E, allora, a che serve votare? Forse a nulla, è vero, e non dev’essere un caso se l’unico partito in odore di maggioranza resta quello dell’astensione, sempre in crescita. Alla luce di quanto appena descritto, quale interesse può avere un abitante di piccolo paese di provincia in Calabria a recarsi alle urne e offrire il seggio che starebbe a rappresentare quel territorio a un tizio qualunque nato e cresciuto nella pianura padana? Al Sud, dove i problemi e le necessità non sono le stesse della provincia milanese e ancora troppe questioni sono di carattere locale, questo tema è centrale più che in qualsiasi altra zona d’Italia.

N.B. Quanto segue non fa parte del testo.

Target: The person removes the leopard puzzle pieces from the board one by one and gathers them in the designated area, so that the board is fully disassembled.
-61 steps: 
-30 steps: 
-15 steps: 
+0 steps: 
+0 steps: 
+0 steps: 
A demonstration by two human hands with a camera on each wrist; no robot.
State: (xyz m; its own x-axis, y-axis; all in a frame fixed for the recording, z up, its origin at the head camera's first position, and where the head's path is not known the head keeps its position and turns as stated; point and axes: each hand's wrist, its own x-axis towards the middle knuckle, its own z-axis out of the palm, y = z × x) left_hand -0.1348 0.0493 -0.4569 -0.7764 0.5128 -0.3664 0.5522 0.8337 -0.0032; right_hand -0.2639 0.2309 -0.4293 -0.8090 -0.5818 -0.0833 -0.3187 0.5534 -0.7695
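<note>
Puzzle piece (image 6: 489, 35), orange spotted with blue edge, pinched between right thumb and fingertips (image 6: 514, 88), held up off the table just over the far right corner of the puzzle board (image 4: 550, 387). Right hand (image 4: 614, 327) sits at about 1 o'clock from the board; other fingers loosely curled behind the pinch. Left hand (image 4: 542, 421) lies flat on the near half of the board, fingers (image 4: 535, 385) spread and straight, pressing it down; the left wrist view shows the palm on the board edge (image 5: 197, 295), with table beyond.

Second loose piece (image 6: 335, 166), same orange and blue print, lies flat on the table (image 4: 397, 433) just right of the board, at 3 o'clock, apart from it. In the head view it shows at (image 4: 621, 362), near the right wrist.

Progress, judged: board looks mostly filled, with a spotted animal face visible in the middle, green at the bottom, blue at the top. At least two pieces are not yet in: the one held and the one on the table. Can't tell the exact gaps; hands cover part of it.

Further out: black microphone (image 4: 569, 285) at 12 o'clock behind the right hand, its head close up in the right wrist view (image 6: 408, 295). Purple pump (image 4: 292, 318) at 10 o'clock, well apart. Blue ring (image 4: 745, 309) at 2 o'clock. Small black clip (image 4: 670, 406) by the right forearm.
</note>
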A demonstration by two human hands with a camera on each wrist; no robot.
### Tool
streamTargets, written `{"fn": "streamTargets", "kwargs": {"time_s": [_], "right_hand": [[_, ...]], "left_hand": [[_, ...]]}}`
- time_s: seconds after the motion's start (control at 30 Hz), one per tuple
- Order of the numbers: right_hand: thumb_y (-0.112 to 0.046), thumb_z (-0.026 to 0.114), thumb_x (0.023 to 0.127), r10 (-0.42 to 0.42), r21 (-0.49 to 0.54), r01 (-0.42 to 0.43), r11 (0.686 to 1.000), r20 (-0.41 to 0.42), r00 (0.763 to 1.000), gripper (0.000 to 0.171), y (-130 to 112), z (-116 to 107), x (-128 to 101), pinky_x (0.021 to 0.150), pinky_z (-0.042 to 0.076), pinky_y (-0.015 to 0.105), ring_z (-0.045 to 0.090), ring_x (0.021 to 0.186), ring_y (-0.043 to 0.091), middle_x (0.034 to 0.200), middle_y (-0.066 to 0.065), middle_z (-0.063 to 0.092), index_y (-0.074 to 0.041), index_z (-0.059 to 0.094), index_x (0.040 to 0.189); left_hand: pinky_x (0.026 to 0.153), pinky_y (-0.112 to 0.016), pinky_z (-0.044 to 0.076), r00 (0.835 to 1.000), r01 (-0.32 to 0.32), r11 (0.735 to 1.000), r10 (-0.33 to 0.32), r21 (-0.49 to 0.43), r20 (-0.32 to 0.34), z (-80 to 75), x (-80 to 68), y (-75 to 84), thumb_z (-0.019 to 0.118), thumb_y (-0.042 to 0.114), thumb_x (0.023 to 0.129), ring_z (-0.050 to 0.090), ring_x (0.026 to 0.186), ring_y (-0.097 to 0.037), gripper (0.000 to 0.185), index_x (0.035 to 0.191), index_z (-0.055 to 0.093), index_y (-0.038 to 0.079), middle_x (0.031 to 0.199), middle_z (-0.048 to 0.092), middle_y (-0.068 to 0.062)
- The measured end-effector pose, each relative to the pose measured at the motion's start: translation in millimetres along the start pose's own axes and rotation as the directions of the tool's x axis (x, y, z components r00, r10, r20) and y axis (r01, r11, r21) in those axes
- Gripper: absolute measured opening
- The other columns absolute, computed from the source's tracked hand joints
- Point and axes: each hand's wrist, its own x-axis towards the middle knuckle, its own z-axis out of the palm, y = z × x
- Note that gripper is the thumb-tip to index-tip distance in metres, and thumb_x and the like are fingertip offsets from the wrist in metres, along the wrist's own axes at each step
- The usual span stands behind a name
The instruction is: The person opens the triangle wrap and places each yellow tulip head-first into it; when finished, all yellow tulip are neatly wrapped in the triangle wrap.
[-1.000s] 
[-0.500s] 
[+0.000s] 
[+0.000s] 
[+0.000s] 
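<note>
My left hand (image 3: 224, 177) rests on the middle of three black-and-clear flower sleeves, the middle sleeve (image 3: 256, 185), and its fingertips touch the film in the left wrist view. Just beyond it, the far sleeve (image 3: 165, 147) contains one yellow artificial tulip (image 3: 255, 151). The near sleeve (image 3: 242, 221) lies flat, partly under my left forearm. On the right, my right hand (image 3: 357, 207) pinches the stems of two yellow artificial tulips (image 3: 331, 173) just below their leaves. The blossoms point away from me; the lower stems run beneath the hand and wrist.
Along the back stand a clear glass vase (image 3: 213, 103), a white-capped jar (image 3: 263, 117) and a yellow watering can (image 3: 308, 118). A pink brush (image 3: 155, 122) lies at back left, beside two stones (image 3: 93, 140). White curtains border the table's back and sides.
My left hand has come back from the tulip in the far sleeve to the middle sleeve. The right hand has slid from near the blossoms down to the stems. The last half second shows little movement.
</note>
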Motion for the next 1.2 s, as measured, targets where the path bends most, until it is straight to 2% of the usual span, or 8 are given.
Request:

Negli ultimi trent’anni la politica si è impegnata a personalizzare il voto come non mai, a porre i leader in vetrina a discapito della rappresentanza dei territori. Anche i cari vecchi congressi non hanno, così, più senso di esistere, il loro ruolo viene completamente svilito. Pure stavolta, i partiti si sono dimostrati incapaci di guardare alle belle e sane realtà che – spesso – rappresentano la salvezza di intere aree del Paese, aggregazioni spesso coincidenti con le sedi locali di quegli stessi simboli che, una volta chiusi nelle stanze romane, non guardano più oltre le finestre dei palazzi governativi. La discussione sul presidenzialismo dimostra esattamente questo sopra: scompare la società.
Scompare la società ma sparisce anche la militanza, affidata alle sole associazioni, ai presidi culturali, alle cooperative, circoli in grado di intercettare le necessità delle periferie e di farsene carico, spesso salvandole dall’oblio, dal dimenticatoio a cui la politica li destina ogni giorno, anche – e soprattutto – con scelte come quelle sulle liste che andranno al voto.
Quindi – ce la posso fare – a che serve votare? Serve a non cedere, a trattenere ancora lo scettro del potere nelle mani del popolo, a lasciarsi uno spiraglio di luce, un sussulto di rivoluzione che, chissà, prima o poi arriverà. E non sarà mai troppo tardi.